From Wikipedia, the free encyclopedia

Eamon Bulfin, (1894 - 1968), son of the writer William Bulfin of Birr, in the present County Offaly, was born in Argentina. He was a pupil at Patrick Pearse's school, St. Enda's School (Scoil Éanna), and subsequently studied at University College, Dublin where he became captain of the Irish Volunteer Company.

In the Easter Rising of 1916 in Dublin, he raised the tricolour on the GPO (General Post Office). Following the failure of the insurrection, he was condemned to death but, because of his Argentinian nationality, was instead deported to Buenos Aires. He was appointed by the President of the new Republic, Eamon de Valera, as Irish Representative to Argentina. de Valera described Bulfin's job as to “inaugurate direct trade between Ireland and the Argentine Republic… to co-ordinate Irish opinion in the Argentine, and to bring it into the Irish demand for a republic.”[1] Bulfin was one of several representatives abroad appointed for that purpose, and recognition of the importance of their work led to the establishment in February 1921 of a separate Department of Foreign Affairs.[2]

In the 1920 County Council elections, Eamon Bulfin was nominated in his absence for a seat on King’s County Council.
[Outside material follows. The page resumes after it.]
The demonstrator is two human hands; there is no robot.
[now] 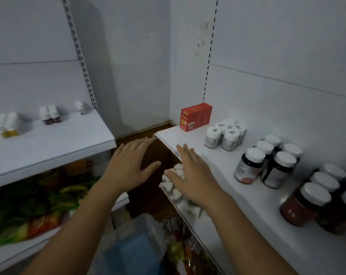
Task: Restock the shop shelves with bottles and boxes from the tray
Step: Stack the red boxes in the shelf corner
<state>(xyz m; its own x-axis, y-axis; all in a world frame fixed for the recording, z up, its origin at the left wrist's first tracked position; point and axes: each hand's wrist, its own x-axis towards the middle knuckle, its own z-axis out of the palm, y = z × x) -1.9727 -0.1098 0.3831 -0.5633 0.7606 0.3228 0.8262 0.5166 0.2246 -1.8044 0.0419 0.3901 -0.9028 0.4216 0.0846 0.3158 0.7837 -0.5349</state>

He was elected and, even though he was in Argentina, he was immediately appointed chairman of the council. One of the first things the new council did was to agree that the county’s name be returned to its ancient Irish form of County Offaly.

On the formation of the Irish Free State, Bulfin returned to Ireland, becoming active in local politics. His younger sister, Catalina, married the Nobel Prize-winner Seán MacBride.